82. Dans leur grande majorité, les participants ont estimé que l'Union interparlementaire et ses membres doivent renforcer leur engagement et leur action pour la promotion et la défense des droits de l'homme. Plusieurs mesures concrètes ont été recommandées à cette fin :

a) Les organes directeurs de l'Union interparlementaire devraient envisager la mise sur pied d'un mécanisme permanent pour tenir les Parlements informés des instruments relatifs aux droits de l'homme ouverts à la ratification et pour en encourager la ratification et la mise en oeuvre nationale.

b) L'Union interparlementaire devrait favoriser par divers moyens, dont la publication périodique de son Répertoire mondial des instances parlementaires pour les droits de l'homme, les contacts et les échanges entre ces instances.

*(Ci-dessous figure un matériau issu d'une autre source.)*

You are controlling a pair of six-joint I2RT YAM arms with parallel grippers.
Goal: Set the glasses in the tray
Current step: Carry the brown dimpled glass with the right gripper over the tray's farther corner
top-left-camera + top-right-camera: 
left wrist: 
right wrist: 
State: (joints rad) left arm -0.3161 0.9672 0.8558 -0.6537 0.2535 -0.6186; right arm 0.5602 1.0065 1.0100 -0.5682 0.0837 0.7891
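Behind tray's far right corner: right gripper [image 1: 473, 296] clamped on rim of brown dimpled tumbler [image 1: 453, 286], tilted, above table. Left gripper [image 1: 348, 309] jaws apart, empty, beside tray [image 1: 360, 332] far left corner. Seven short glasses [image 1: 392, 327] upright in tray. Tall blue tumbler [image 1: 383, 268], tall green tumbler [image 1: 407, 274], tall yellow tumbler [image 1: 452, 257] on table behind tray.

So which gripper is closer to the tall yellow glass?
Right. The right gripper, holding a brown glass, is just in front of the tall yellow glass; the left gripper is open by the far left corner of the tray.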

c) Le travail du Comité pour les droits de l'homme des parlementaires devrait être mieux relayé et faire l'objet d'un appui plus résolu. Pour cela, il a été suggéré, d'une part, que les résolutions adoptées par le Conseil interparlementaire concernant des cas sur lesquels le Comité présente des rapports publics soient encore plus largement diffusées et notamment soient portées à la connaissance des organes pour la défense des droits de l'homme existant au sein des divers Parlements; d'autre part, que des Groupes nationaux accordent leur parrainage à des parlementaires dont la situation est suivie par le Comité.

* * *

83. En conclusion - et cela paraît constituer un apport essentiel du Symposium à la Conférence mondiale de Vienne -, les Parlements nationaux peuvent et doivent jouer un rôle croissant dans la promotion et la mise en oeuvre des droits de l'homme et ce, selon leur propre spécificité et de façon indépendante, encore que complémentaire, de l'action des Pouvoirs exécutif et judiciaire dans chaque pays.

84. Par une conjugaison de ces trois forces, ainsi que par la pression de l'opinion publique et l'effet multiplicateur des instances et des normes internationales, sans doute chaque parlementaire pourra vérifier graduellement dans la réalité la justesse de la maxime de Montesquieu : "Une chose n'est pas juste parce qu'elle est loi, mais elle doit être loi parce qu'elle est juste."